**Action item**.
Each line of the entries that mentions the string "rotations" needs to be reported.

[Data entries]
[Start of Attachment]

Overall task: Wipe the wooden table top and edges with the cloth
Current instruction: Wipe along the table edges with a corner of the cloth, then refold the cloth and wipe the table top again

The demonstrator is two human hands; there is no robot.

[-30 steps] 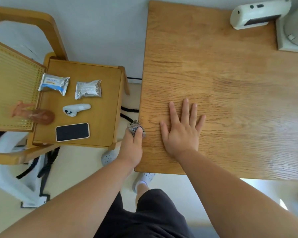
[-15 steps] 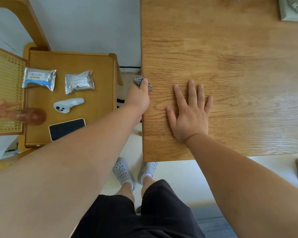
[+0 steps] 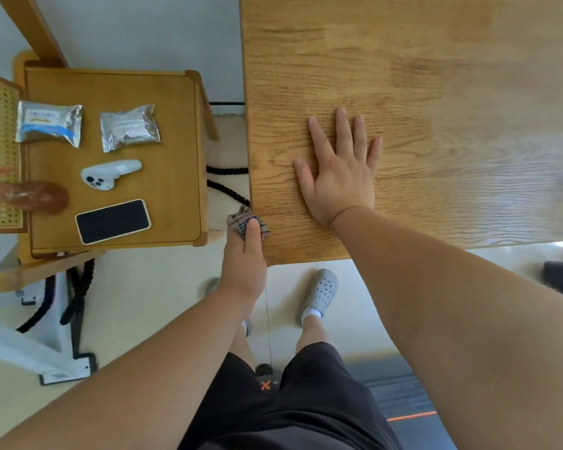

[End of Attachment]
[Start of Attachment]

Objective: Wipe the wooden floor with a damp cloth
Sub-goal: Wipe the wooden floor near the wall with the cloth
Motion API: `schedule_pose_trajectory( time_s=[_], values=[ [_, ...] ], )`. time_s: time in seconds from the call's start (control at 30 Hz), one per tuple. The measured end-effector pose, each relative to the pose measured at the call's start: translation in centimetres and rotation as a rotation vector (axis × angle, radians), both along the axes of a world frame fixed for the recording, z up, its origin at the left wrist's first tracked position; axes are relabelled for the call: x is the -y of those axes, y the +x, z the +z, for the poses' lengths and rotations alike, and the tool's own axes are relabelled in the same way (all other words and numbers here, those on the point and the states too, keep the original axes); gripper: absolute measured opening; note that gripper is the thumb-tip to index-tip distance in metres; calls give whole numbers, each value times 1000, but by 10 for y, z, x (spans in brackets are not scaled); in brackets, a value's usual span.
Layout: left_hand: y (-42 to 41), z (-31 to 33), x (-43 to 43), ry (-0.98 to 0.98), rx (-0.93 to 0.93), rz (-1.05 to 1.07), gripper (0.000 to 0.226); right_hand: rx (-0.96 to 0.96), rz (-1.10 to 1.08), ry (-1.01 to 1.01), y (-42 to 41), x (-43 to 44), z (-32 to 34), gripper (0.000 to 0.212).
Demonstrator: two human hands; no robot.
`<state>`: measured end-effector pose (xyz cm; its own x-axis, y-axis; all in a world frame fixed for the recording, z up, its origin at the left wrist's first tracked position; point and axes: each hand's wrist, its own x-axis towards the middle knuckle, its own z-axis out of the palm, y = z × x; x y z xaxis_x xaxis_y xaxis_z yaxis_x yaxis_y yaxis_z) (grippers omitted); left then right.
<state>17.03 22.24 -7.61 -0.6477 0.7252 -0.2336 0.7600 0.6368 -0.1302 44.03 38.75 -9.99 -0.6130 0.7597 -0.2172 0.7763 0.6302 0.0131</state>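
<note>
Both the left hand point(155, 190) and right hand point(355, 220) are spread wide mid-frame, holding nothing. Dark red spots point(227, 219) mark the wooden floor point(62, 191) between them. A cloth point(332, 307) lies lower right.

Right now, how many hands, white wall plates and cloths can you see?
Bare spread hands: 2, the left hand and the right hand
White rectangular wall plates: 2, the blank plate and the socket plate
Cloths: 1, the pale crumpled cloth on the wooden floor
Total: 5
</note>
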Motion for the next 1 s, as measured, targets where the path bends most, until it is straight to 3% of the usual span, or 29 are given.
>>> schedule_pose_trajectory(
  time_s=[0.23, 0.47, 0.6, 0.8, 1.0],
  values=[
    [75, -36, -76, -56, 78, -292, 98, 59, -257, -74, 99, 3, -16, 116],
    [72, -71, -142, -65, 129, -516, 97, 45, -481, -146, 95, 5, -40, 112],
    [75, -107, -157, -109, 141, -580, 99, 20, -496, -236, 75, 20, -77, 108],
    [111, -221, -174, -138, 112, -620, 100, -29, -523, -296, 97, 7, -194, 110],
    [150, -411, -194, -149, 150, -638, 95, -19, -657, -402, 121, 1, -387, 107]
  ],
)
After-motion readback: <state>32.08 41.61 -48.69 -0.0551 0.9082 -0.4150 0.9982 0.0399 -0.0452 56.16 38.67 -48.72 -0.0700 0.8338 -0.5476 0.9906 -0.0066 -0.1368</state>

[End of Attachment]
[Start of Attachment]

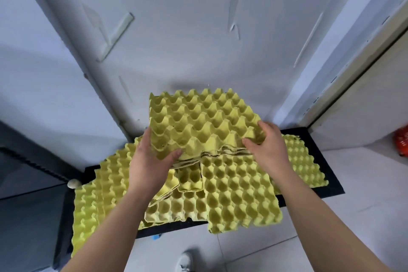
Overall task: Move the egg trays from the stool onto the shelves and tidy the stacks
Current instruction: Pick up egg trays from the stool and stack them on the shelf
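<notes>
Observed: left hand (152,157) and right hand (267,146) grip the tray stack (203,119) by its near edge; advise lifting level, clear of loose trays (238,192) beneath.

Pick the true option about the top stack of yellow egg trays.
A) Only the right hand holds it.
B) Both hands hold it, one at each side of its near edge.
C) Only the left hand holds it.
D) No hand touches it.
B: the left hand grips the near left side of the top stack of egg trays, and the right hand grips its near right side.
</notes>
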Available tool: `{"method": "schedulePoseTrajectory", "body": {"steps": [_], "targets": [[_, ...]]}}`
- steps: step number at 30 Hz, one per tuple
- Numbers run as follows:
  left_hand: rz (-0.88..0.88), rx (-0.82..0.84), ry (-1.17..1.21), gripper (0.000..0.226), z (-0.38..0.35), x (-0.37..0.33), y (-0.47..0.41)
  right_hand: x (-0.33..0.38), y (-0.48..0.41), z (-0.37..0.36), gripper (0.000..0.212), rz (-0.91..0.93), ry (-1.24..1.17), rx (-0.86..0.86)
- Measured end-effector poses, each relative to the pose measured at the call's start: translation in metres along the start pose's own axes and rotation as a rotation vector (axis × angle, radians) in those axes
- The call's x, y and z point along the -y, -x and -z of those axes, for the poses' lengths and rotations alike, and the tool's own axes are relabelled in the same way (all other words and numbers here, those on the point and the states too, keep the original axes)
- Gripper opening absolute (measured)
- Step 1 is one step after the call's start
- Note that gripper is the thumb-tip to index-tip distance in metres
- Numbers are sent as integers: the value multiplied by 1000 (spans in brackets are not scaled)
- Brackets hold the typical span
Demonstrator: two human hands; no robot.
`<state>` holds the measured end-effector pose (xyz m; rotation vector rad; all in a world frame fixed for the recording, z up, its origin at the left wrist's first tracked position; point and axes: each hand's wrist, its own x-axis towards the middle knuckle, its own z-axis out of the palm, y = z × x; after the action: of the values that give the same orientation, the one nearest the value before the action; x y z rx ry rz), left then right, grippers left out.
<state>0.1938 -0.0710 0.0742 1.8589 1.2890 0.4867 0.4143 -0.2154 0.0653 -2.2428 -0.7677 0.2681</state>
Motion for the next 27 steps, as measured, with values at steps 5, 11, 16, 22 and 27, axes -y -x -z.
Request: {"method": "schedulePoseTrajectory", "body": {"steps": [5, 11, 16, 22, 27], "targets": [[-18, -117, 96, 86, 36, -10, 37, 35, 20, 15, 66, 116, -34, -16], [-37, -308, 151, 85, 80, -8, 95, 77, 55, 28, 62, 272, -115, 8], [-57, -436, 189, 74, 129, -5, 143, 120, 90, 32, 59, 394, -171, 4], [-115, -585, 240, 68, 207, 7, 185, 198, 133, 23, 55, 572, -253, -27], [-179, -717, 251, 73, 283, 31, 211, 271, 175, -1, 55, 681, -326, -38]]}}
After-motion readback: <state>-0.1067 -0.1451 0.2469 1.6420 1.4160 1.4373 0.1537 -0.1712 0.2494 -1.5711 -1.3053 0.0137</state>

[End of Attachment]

**Exercise output**.
Motion API: `schedule_pose_trajectory( time_s=[_], values=[ [_, ...] ], )`. time_s: time in seconds from the call's start (control at 30 Hz), one per tuple. The measured end-effector pose, each relative to the pose measured at the call's start: translation in centimetres and rotation as a rotation vector (axis × angle, radians), both along the axes of a world frame fixed for the recording, z up, its origin at the left wrist's first tracked position; axes are relabelled for the call: x is the -y of those axes, y the +x, z the +z, for the poses' lengths and rotations alike, and the tool's own axes are relabelled in the same way (all other words and numbers here, those on the point and the states too, keep the original axes); gripper: absolute measured opening; note that gripper is the thumb-tip to index-tip distance in metres; calls give whole numbers, each value times 1000, but by 10 for y, z, x (spans in brackets are not scaled); in brackets, a value's usual span.
- The call's x, y and z point along the -y, -x and -z of those axes, for the poses' lengths and rotations alike, and the tool's own axes are relabelled in the same way (all other words and numbers here, those on the point and the states too, keep the original axes)

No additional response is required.